== Data under study

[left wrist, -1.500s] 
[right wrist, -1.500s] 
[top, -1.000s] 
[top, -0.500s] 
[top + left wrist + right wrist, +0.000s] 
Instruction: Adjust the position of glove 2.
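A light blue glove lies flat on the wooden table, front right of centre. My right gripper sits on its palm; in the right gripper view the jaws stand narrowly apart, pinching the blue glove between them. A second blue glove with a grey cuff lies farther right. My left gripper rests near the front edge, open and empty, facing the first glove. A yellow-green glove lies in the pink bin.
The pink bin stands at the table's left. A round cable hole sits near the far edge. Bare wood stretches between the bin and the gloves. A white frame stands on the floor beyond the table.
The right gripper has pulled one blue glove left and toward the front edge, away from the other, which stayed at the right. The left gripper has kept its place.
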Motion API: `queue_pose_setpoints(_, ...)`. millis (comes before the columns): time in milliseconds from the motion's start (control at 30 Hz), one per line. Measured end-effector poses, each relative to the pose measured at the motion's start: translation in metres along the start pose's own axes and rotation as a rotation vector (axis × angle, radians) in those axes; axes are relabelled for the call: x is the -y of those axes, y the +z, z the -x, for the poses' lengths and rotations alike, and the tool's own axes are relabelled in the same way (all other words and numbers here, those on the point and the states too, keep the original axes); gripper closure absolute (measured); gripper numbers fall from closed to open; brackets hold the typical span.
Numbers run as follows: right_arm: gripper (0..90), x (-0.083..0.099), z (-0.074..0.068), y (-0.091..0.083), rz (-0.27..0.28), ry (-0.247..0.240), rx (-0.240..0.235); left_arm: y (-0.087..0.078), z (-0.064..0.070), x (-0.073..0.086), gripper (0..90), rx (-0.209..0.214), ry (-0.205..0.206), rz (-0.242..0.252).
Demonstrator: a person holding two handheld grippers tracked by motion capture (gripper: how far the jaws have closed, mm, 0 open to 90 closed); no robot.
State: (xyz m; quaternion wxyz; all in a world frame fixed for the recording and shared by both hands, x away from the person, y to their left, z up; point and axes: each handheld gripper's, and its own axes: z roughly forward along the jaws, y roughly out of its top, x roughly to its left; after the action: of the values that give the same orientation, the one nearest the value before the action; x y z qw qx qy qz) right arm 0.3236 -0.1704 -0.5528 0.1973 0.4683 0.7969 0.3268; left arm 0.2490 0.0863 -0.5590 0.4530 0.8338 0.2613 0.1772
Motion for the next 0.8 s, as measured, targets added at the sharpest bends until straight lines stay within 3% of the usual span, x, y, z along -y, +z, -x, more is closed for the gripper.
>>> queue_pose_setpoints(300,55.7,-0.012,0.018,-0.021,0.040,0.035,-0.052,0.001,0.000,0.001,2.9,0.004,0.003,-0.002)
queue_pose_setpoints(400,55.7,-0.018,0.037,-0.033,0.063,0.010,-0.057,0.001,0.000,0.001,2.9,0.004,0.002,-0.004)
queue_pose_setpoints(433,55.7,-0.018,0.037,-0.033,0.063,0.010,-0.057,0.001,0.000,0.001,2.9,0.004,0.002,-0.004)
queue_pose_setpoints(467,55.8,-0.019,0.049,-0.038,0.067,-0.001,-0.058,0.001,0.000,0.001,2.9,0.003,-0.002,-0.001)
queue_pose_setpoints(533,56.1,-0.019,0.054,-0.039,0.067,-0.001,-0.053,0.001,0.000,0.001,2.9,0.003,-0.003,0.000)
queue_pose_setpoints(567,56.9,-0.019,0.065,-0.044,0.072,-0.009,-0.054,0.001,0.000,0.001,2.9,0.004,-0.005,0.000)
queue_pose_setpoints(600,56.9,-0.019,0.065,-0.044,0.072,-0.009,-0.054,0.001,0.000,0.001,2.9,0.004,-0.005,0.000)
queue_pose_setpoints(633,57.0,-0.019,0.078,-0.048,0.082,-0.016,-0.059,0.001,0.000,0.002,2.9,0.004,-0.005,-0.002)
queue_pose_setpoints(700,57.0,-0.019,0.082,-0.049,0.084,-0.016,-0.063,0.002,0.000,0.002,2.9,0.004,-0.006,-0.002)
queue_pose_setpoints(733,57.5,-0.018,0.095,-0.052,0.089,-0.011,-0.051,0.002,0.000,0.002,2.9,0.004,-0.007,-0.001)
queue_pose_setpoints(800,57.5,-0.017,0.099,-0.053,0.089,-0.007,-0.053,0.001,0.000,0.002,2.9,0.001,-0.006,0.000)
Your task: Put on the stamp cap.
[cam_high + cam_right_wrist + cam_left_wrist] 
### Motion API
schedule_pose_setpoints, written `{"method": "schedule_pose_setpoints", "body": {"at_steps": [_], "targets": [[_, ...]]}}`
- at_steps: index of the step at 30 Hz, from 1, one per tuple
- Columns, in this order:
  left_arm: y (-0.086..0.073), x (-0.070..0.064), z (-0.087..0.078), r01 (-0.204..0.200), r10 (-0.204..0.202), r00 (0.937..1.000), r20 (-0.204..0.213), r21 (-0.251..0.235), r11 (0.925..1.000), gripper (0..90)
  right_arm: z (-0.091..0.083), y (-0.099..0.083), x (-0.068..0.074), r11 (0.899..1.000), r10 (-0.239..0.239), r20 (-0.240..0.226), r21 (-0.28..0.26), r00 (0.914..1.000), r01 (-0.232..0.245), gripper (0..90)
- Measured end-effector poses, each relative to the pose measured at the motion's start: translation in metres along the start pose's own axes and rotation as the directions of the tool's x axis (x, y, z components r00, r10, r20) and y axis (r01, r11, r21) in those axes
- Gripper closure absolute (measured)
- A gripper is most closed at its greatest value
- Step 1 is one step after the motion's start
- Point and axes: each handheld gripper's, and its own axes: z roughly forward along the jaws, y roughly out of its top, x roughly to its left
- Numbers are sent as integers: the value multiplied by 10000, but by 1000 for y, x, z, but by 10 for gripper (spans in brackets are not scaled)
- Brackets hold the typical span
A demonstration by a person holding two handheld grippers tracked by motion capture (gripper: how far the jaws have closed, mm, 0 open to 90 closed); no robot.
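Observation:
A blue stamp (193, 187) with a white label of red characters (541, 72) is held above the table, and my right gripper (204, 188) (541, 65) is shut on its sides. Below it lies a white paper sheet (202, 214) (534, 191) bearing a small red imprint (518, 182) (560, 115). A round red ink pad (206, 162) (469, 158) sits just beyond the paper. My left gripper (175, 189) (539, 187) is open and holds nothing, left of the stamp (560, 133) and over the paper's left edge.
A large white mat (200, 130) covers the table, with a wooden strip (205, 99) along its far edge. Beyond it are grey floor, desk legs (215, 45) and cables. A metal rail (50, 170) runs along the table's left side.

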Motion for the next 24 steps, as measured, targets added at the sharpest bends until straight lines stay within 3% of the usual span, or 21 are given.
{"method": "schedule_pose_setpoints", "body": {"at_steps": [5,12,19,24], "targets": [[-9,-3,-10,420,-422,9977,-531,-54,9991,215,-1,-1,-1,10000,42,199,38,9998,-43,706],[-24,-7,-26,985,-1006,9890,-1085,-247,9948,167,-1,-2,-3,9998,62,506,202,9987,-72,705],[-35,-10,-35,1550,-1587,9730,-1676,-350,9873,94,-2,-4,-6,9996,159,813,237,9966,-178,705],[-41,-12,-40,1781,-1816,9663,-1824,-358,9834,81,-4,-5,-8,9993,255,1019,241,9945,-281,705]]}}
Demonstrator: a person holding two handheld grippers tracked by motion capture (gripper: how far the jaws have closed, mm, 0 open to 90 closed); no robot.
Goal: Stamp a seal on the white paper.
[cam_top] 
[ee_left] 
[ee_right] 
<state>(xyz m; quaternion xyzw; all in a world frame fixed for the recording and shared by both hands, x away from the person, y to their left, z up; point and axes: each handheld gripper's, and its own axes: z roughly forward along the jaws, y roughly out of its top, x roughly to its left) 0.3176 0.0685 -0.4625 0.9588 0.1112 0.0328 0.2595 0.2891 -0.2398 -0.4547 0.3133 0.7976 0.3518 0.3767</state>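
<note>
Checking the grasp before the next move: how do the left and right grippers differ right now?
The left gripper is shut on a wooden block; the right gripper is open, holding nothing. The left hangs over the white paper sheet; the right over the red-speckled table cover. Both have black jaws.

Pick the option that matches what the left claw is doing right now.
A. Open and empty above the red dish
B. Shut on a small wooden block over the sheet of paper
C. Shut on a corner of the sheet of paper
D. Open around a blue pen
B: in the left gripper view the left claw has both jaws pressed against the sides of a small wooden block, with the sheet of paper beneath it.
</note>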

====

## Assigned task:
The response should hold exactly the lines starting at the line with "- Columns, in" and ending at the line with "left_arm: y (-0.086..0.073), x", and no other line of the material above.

## Response below:
- Columns, in this order:
  left_arm: y (-0.086..0.073), x (-0.070..0.064), z (-0.087..0.078), r01 (-0.204..0.200), r10 (-0.204..0.202), r00 (0.937..1.000), r20 (-0.204..0.213), r21 (-0.251..0.235), r11 (0.925..1.000), gripper (0..90)

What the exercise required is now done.